Wer etwa „Auto“, „Wien“ und „Prater“ eingibt, wird aller Wahrscheinlichkeit nach auch auf ein Frauenautorennen aus dem Jahr 1923 in der Prater Hauptallee stoßen. Veranstaltet wurde das Rennen von der „Wiener motorsportlichen Herrenfahrer-Vereinigung“, erklärt der Medienwissenschaftler Vrääth Öhner vom Ludwig Boltzmann Institut für Geschichte und Gesellschaft. Es war das erste und vermutlich auch letzte Rennen mit weiblicher Beteiligung. Das lässt zumindest ein Artikel in der „Allgemeinen Automobilzeitung“ vom 15.11.1923 vermuten. „Zwei Wochen nach dem Rennen spricht diese sich nämlich dafür aus, den Motorsport aufgrund seiner Gefährlichkeit dem „starken Geschlecht“ zu überlassen.“ Die Höchstgeschwindigkeit von 140 Kilometer pro Stunde erreichte übrigens Olga Frühwald. Sie brauchte für die Strecke der Hauptallee 54 Sekunden.

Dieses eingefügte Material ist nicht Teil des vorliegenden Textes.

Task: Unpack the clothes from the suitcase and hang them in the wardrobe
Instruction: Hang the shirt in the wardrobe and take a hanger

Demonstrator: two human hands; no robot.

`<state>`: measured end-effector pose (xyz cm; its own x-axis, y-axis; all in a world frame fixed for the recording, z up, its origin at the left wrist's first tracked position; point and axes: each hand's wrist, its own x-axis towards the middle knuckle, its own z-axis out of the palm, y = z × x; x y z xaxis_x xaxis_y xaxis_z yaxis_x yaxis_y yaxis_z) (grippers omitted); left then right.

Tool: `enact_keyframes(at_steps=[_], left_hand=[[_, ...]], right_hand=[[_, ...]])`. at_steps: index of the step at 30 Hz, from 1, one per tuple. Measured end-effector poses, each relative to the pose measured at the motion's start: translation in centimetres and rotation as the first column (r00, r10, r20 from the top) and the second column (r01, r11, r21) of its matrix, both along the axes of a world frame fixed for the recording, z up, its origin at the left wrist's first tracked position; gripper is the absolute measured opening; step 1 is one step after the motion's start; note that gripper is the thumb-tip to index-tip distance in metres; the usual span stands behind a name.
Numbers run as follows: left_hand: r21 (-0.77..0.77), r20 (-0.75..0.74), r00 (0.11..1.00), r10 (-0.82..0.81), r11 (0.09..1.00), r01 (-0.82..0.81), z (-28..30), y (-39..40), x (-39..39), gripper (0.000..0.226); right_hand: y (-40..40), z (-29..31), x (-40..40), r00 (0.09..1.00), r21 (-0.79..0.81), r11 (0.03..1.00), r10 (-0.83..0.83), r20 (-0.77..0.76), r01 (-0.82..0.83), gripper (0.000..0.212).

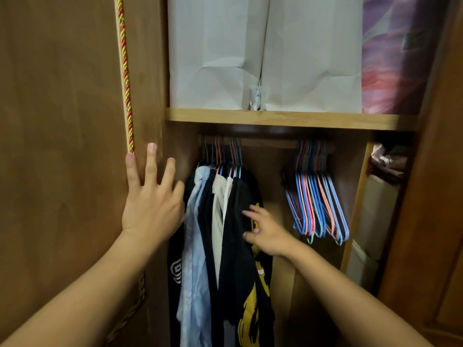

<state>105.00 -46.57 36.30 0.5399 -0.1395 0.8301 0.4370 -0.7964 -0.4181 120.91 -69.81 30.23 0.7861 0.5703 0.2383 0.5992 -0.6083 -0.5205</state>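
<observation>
You steadied the door and tidied the hung clothes.
Your left hand (150,204) lay spread against the wardrobe door (62,121), likely holding it back; right of it, your right hand (265,234), fingers loosely extended, touched the dark shirt (240,259); spare hangers (318,204) hung further right.

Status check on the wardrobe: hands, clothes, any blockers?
Left hand open, on the wardrobe door edge. Right hand open, fingers touching the dark shirt. Clothes hang at left of rail; empty hangers bunched right. No blockers seen.
</observation>
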Motion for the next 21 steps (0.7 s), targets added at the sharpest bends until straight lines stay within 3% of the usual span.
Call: enact_keyframes(at_steps=[1, 3, 4, 7, 9, 15, 21], left_hand=[[-0.004, -0.010, 1.000, 0.004, 1.000, -0.004, 0.0, 0.0, 0.0, 0.034], [-0.013, -0.028, 1.000, 0.009, 1.000, -0.009, 0.1, 0.0, -0.2, 0.029], [-0.014, -0.034, 0.999, 0.011, 1.000, -0.011, 0.1, 0.1, -0.2, 0.028], [-0.022, -0.040, 0.999, 0.019, 1.000, -0.020, 0.1, 0.0, -0.3, 0.026], [-0.025, -0.039, 0.999, 0.022, 0.999, -0.023, 0.1, 0.0, -0.3, 0.023], [-0.033, -0.056, 0.998, 0.035, 0.999, -0.037, 0.1, 0.0, -0.3, 0.021], [-0.027, -0.059, 0.997, 0.058, 0.998, -0.059, 0.1, 0.1, -0.2, 0.027]], right_hand=[[-0.9, 0.7, -0.1, 0.967, -0.042, 0.993, -0.095, 0.236, 0.108, 0.052], [-2.5, 1.9, 0.4, 0.669, -0.105, 0.909, -0.214, 0.712, 0.403, 0.032], [-3.2, 2.5, 0.7, 0.565, -0.103, 0.846, -0.254, 0.785, 0.523, 0.028], [-4.4, 3.4, 1.9, 0.556, -0.231, 0.657, -0.341, 0.758, 0.718, 0.034], [-4.9, 3.8, 2.9, 0.556, -0.283, 0.595, -0.343, 0.757, 0.752, 0.039], [-5.5, 4.5, 3.4, 0.639, -0.257, 0.672, -0.412, 0.649, 0.694, 0.031], [-4.6, 5.8, 3.2, 0.701, -0.010, 0.797, -0.526, 0.481, 0.604, 0.023]])
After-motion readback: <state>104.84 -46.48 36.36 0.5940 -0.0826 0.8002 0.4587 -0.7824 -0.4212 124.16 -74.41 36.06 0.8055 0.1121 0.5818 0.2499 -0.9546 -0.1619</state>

„Das Rennen der Damen, 1923“ Copyright: Österreichisches Filmmuseum

Vorerst wird die Suche nur auf Englisch möglich sein, später sollen auch andere Sprachen wie Deutsch hinzukommen, so Zechner. Möglich machte die umfangreiche wie detaillierte Suche letztendlich aber nicht nur die genaue Filmanalyse und Recherche der Forscherinnen und Forscher, sondern auch ein eigens entwickeltes Programm, mit dem die Filme automatisch nach Menschen, Fahrzeugen und anderen „Gegenständen“ durchsucht wurden. „Der Einsatz von automatisierten Verfahren erlaubt es, dass man einen schnelleren und einfacheren Zugriff auf Bildmaterialien aus einer großen Menge an Filmen bekommt“, erläutert der Historiker.

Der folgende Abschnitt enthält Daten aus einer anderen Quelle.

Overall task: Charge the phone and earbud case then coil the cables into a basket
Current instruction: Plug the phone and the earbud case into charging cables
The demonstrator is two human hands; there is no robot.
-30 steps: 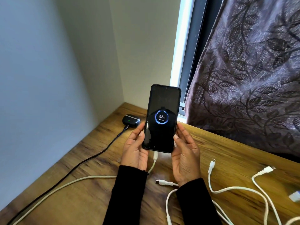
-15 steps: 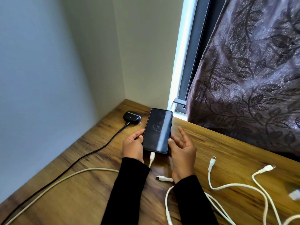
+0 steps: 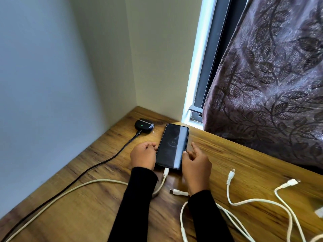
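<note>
Head view: left hand [image 3: 143,155], fingers loosely curled, and right hand [image 3: 195,159], fingers relaxed, touch the phone [image 3: 172,145] lying flat on the desk [image 3: 87,206], plugged into its white cable [image 3: 165,173]. Best to let go gently, sparing the plug.

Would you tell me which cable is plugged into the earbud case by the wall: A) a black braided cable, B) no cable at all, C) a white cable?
A: a black braided cable runs across the table into the earbud case, whose green light is on.
</note>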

Solche Beschreibungen sowie Hinweise, vom wem die jeweilige Aufnahme stammt, werden während des Abspielens der Videos wie ein Quasi-Untertitel am Rande angezeigt. Soweit diese Details zumindest bekannt sind. Denn die Filmaufnahmen stammen größtenteils aus Archiven, wie etwa dem Österreichischen Filmmuseum und dem Wiener Stadt- und Landesarchiv. Damit beinhalten sie neben professionellen Aufnahmen auch Amateurfilme, die etwa bei Familienausflügen gedreht oder von Touristen aufgenommen wurden. „Das Ziel des Projektes ist es, Filme, die normalerweise nur in Archiven für Profis zugänglich sind, einer breiten Öffentlichkeit zur Verfügung zu stellen und der Öffentlichkeit auch die Mittel in die Hand zu geben, die Filme damit selbst zu untersuchen.“

Auch haben interessierte Bürger sowie Forscherinnen die Möglichkeit, die Filme mit weiteren Informationen zu ergänzen, erklärt Zechner. Voraussichtlich Ende des Jahres werden die Filme auf der Homepage veröffentlicht. Sich über das EU-Projekt informieren kann man sich dort schon jetzt.